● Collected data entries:
+--

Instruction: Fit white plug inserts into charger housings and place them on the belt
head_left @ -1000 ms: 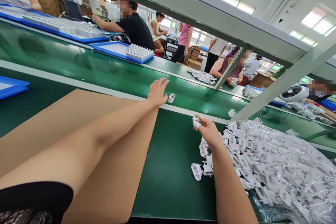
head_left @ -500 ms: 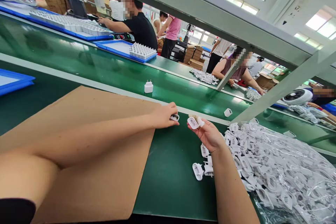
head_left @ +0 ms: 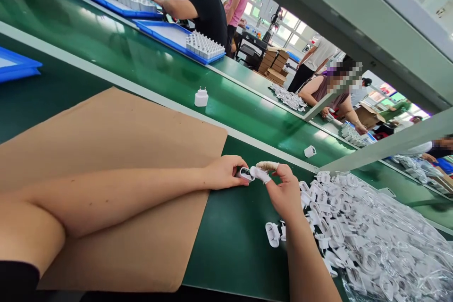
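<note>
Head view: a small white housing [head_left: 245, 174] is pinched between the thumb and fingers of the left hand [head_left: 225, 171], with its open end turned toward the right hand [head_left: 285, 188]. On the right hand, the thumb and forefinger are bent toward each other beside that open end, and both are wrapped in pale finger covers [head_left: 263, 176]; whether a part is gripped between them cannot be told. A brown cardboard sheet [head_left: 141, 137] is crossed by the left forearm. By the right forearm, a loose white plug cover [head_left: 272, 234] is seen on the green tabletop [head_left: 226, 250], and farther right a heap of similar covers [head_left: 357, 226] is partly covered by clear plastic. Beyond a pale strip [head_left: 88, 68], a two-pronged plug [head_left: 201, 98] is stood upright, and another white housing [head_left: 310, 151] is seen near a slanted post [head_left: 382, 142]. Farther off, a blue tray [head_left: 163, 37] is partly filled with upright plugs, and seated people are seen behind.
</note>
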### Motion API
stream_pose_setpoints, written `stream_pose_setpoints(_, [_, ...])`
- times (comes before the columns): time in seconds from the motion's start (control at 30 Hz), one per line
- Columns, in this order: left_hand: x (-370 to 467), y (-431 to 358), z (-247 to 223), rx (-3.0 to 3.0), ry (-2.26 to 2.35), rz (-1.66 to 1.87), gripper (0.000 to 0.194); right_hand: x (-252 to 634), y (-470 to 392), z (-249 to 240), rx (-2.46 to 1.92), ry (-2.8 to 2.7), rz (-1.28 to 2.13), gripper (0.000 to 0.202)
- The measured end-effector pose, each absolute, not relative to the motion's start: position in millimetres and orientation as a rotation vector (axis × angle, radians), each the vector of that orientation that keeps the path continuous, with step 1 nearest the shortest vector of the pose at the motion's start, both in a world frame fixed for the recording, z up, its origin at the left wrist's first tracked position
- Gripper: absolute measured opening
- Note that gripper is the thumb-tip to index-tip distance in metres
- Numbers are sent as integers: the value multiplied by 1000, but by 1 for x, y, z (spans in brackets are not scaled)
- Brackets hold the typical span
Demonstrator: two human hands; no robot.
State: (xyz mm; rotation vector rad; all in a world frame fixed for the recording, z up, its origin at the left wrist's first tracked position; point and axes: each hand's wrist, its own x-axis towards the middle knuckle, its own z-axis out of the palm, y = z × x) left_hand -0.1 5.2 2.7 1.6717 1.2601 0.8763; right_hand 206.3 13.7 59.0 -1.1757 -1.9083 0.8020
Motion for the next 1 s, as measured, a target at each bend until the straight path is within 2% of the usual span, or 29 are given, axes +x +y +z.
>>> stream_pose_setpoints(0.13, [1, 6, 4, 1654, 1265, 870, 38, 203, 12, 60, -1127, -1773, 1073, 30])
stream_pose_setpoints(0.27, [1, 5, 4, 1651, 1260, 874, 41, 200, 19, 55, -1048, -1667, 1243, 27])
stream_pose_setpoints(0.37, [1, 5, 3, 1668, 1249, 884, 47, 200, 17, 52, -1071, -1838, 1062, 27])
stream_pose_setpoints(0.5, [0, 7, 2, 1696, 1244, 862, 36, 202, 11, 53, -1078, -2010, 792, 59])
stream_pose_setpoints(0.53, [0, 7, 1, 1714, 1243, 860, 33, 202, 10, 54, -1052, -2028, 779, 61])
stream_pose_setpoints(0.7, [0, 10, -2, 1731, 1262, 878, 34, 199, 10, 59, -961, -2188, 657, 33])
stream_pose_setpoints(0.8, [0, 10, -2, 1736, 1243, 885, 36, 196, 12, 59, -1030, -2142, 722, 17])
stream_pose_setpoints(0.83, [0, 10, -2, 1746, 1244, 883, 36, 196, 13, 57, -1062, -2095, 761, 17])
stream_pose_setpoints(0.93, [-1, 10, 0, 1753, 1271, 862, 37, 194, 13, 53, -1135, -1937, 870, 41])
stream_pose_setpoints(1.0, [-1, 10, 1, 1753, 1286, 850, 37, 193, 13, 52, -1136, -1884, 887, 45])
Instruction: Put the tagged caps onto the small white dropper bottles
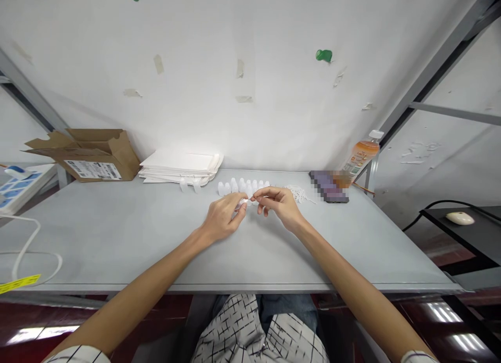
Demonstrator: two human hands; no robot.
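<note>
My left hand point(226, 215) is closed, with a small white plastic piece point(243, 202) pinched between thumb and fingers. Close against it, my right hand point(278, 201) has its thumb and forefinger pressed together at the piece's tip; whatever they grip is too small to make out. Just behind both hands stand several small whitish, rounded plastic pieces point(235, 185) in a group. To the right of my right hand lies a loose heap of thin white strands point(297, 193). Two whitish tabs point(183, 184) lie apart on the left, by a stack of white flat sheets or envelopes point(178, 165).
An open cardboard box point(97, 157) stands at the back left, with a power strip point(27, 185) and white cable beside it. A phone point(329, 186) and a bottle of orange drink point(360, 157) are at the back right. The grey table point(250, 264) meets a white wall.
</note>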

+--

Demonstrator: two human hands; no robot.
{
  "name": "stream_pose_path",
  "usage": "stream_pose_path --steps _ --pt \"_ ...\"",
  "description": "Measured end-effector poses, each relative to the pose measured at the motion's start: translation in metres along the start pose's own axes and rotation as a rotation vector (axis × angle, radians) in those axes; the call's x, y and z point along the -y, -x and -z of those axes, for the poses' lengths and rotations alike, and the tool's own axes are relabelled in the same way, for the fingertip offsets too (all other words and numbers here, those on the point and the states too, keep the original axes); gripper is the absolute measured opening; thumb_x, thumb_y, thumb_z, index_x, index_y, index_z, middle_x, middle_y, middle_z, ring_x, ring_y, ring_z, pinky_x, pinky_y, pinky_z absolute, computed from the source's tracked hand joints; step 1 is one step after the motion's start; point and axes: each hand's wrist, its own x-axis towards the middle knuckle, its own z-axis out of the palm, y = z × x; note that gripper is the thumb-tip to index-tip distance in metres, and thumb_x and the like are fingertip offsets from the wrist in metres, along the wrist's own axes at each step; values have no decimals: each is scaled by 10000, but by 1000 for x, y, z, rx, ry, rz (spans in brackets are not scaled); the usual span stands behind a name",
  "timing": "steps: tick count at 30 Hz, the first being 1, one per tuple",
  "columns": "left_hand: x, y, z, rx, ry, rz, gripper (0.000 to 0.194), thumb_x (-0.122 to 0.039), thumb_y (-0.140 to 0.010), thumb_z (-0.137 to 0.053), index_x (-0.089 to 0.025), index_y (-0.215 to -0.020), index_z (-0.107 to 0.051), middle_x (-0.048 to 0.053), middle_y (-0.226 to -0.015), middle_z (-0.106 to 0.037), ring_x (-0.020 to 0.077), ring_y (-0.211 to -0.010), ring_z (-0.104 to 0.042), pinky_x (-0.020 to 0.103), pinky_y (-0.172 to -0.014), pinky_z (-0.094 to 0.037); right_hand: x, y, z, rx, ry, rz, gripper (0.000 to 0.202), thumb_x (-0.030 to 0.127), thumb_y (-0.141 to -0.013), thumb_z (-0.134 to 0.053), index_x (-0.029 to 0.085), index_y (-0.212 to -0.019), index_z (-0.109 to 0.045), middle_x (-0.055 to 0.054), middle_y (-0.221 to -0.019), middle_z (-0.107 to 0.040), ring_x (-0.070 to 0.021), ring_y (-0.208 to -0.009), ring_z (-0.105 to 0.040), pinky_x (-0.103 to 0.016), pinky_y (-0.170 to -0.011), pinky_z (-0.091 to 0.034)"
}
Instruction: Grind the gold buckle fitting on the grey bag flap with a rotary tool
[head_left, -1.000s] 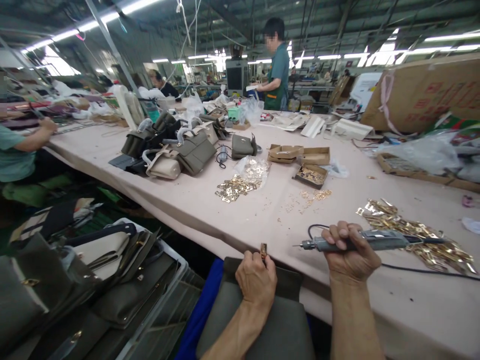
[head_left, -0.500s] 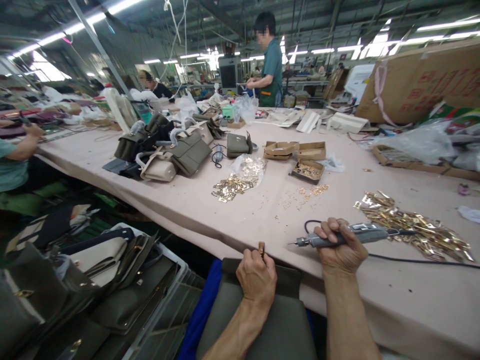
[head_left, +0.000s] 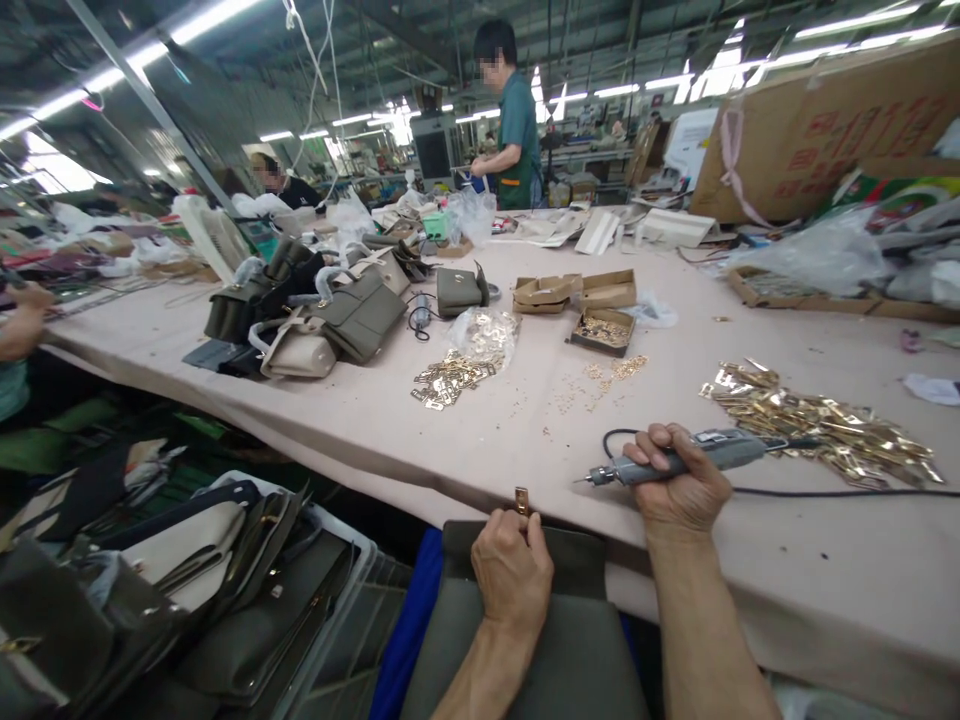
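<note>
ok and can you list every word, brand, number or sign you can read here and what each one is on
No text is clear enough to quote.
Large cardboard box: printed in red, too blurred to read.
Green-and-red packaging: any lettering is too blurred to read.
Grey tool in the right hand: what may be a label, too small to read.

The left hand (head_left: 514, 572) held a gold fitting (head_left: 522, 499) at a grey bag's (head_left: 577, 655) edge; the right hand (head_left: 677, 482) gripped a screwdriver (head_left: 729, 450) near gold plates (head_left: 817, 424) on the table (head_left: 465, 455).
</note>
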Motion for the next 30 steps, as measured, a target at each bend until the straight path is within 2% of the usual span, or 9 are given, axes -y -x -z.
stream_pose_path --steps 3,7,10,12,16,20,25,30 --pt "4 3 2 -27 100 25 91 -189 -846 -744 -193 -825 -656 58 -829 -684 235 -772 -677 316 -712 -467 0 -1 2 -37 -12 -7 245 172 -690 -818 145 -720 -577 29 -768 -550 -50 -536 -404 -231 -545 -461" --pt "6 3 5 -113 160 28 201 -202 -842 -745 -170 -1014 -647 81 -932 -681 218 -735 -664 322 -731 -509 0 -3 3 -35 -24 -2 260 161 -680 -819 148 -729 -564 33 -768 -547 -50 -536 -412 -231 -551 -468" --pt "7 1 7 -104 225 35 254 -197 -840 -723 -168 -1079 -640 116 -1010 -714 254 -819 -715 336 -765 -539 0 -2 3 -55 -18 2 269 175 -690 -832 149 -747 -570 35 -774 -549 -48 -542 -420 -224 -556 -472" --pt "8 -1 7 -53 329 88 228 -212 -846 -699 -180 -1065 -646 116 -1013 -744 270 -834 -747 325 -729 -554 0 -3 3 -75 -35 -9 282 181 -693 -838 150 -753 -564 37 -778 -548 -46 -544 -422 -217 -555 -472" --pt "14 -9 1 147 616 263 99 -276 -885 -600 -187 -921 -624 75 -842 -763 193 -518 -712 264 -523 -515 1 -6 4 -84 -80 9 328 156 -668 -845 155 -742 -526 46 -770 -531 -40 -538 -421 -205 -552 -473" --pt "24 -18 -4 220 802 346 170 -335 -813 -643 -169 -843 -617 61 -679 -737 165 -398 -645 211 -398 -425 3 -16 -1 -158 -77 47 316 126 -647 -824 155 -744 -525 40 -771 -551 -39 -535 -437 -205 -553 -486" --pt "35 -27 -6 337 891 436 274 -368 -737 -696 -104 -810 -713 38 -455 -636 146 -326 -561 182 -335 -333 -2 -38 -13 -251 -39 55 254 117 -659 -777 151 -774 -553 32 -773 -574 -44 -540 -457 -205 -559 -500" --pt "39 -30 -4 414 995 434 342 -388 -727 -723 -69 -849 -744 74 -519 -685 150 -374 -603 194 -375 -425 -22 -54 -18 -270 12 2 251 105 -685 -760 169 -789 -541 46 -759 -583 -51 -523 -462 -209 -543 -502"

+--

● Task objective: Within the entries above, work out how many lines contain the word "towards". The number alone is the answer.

● Solution to the exercise: 2